DEAR BOB: My wife and I owned three rental houses on the same street. We listed them for sale with a local Realtor who found us a buyer who wanted all three. But when we figured out our capital gain would be more than $300,000 and the tax would be huge, we got cold feet. Then the Realtor told us about Internal Revenue Code 1031 tax-deferred exchanges. That sounded good, especially because my sister wanted to sell her commercial building so we could trade for it. So we went ahead and sold the three rental houses. But after the closing, we learned from reading your article that we needed a third-party intermediary, such as a bank trust department, to hold our sales proceeds to use to buy the commercial building. The Realtor never told us about that. What should we do? – Russ W.

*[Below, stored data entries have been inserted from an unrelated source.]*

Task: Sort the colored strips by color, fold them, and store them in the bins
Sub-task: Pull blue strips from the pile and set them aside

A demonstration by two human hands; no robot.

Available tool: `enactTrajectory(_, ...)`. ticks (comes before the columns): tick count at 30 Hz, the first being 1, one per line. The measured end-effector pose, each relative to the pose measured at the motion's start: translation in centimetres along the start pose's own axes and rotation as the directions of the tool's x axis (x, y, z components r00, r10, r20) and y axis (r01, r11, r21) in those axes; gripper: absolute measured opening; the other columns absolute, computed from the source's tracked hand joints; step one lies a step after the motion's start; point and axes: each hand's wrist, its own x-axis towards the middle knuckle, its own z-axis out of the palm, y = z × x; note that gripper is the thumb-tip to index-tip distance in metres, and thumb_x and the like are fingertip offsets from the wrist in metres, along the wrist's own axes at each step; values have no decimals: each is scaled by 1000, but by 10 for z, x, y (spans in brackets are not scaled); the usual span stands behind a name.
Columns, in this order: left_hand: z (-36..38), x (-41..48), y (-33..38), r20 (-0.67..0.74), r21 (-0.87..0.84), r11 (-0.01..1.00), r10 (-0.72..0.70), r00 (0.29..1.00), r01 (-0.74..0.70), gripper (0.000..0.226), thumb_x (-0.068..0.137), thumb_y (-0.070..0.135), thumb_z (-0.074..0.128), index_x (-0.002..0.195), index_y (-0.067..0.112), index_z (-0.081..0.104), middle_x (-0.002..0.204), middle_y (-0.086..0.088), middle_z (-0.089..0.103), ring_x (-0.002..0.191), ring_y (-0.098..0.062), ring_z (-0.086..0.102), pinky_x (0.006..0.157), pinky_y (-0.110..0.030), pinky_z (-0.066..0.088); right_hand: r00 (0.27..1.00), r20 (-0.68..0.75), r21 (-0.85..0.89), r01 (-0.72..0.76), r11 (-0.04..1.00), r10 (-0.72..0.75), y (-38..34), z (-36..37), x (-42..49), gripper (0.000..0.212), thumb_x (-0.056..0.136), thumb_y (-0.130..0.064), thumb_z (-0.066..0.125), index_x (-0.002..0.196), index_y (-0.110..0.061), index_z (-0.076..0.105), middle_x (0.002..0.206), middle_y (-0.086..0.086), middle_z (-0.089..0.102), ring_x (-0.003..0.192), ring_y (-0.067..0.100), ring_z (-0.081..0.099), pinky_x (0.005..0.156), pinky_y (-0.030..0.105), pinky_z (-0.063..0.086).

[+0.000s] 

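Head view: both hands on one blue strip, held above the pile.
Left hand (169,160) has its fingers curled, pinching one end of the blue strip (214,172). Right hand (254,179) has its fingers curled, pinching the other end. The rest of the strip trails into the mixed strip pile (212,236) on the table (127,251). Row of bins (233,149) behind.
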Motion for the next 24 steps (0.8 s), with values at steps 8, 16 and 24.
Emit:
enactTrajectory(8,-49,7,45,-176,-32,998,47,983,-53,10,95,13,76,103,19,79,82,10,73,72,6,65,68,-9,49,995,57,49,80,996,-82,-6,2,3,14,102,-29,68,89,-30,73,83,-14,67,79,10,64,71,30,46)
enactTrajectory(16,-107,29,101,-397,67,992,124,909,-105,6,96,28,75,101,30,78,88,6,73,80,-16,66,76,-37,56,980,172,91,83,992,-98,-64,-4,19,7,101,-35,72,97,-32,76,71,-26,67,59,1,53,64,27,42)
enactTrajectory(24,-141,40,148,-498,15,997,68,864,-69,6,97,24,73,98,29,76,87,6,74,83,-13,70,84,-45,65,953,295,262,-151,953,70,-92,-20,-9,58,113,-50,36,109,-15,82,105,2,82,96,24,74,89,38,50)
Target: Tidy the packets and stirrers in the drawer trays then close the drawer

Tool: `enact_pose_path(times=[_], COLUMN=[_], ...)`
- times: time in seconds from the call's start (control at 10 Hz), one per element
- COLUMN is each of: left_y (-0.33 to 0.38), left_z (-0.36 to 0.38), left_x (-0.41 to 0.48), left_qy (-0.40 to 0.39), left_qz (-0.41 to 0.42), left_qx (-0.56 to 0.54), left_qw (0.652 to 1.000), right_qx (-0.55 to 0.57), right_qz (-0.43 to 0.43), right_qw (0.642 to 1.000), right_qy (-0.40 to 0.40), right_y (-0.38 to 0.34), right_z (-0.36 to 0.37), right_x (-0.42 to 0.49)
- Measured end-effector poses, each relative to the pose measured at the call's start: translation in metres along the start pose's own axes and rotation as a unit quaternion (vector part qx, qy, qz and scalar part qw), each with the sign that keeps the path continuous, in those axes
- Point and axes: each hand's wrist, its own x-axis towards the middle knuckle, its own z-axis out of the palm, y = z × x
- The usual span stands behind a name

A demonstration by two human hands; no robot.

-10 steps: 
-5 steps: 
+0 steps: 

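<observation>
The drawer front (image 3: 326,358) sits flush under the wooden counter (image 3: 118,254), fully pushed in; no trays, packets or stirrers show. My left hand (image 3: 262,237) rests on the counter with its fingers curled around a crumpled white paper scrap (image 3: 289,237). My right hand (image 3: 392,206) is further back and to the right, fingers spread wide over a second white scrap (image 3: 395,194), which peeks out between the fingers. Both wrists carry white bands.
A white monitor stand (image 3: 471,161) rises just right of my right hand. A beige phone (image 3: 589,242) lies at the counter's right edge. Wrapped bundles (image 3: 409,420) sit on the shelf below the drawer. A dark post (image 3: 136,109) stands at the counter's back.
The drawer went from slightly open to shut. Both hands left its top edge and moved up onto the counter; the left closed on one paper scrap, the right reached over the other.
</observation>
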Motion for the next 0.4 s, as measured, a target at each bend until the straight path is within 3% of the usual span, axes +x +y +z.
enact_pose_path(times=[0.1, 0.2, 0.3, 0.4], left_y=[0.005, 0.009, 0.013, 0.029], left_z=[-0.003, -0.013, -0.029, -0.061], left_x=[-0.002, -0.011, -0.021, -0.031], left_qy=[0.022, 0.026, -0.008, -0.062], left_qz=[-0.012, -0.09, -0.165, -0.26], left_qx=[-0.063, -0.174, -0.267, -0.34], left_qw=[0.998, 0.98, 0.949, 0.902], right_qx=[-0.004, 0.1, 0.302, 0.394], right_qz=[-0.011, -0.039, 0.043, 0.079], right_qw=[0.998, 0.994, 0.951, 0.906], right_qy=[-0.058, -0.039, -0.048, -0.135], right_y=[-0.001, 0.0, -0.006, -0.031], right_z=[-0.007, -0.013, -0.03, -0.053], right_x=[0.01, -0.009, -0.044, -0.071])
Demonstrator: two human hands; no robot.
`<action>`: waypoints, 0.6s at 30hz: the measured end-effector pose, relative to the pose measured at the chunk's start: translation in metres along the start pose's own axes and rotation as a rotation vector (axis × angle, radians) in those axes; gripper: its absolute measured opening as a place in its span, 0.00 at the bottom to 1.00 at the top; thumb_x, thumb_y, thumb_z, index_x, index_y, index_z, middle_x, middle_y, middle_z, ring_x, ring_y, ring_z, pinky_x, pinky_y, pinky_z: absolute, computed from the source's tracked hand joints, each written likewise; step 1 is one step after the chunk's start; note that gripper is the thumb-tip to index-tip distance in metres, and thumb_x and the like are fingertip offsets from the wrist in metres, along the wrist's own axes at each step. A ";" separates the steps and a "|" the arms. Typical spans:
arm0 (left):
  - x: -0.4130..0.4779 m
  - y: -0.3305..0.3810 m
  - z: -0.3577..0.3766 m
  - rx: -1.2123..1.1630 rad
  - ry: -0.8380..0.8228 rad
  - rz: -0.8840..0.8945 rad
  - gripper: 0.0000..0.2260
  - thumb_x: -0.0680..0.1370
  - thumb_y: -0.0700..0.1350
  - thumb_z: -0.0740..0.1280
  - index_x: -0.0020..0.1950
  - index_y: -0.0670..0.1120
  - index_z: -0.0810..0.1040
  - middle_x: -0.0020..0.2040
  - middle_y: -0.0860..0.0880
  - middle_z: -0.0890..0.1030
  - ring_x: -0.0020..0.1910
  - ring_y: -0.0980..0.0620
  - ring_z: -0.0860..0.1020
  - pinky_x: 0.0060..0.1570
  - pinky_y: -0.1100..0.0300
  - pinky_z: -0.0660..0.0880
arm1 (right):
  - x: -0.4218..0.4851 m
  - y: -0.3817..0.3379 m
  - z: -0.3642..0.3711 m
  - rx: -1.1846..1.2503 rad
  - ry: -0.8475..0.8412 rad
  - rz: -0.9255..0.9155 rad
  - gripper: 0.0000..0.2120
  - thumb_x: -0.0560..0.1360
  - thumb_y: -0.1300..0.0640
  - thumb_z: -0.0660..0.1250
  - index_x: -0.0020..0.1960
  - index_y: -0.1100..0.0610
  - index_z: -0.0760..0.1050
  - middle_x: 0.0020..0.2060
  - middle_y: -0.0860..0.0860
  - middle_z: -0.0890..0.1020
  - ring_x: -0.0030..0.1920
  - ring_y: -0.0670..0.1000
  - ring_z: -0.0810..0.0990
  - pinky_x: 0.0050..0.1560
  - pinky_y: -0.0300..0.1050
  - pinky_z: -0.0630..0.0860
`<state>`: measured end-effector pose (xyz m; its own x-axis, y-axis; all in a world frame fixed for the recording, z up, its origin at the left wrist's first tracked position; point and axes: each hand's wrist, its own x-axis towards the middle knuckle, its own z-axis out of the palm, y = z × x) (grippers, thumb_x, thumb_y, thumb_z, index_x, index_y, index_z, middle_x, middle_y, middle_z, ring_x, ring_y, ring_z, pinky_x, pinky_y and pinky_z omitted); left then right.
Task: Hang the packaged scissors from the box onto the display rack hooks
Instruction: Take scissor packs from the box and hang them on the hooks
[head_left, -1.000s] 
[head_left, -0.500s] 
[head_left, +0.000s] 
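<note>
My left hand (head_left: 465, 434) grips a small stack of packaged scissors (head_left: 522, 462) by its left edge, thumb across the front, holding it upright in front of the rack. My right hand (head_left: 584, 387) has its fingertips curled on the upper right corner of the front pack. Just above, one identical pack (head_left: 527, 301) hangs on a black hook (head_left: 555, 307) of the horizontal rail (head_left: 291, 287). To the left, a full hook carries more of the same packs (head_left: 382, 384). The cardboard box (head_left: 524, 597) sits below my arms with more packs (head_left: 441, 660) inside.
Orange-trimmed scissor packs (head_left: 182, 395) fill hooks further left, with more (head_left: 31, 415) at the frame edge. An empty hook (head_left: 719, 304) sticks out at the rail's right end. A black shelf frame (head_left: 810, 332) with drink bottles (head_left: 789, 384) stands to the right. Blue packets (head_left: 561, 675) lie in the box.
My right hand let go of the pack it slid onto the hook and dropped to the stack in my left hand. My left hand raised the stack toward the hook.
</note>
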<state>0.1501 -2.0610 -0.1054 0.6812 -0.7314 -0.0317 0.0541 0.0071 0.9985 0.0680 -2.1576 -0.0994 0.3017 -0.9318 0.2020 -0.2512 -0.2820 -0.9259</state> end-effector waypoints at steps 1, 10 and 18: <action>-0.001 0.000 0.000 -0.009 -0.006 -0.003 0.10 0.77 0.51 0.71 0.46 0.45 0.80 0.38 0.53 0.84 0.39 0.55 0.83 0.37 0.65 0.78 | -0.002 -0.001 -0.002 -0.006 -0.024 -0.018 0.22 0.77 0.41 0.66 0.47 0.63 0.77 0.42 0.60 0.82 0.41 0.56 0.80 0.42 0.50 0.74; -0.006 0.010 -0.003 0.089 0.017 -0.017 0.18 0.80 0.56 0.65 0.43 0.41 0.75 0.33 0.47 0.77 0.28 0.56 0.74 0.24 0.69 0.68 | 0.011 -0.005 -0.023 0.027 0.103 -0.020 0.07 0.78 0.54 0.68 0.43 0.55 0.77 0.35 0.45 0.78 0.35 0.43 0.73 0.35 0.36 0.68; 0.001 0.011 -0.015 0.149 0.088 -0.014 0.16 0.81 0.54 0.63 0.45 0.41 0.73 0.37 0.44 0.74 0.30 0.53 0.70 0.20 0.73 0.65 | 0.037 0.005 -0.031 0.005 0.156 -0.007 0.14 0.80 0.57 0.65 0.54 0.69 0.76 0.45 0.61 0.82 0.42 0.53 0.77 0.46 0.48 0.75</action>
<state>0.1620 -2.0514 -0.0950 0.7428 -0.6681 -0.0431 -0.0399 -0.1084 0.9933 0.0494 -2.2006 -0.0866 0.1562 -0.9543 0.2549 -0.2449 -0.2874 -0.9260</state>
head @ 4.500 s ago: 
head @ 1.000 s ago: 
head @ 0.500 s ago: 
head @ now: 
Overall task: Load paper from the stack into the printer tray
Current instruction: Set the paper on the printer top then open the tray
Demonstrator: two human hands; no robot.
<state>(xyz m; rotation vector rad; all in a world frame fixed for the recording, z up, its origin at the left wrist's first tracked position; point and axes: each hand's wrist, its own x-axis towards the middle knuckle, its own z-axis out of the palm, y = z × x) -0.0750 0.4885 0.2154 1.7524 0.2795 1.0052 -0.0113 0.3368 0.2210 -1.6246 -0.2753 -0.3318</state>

DEAR RUSS: Please consult your tax adviser. From your explanation, it appears you “blew” the tax-deferred exchange by receiving the cash proceeds from the sale of your three rental houses.

Purchase Bob Bruss reports online.

To qualify for an IRC 1031(a)(3) Starker tax-deferred delayed exchange, the sales proceeds should have been held by a qualified third-party intermediary beyond your “constructive receipt.” Your situation shows why property sellers should consult their tax adviser before, not after, completion of a transaction.


DEAR BOB: I listed my home for sale with an excellent Realtor. Within a few weeks, she obtained a purchase price offer that was within $2,000 of my target price, so I accepted it. However, before the sale closed, I was diagnosed with breast cancer. As a result, I don’t want to move until this serious problem is overcome. But the buyers aren’t very sympathetic. They insist the sale close within 60 days, as specified on the sales contract. Doesn’t my unexpected illness make the sale impossible? – Bernice G.

DEAR BERNICE: No. Unfortunately, your unexpected medical condition is not an adequate legal reason to cancel the sale of your home. I don’t mean to sound cruel, but even if you die, the sales contract is enforceable against your estate and heirs.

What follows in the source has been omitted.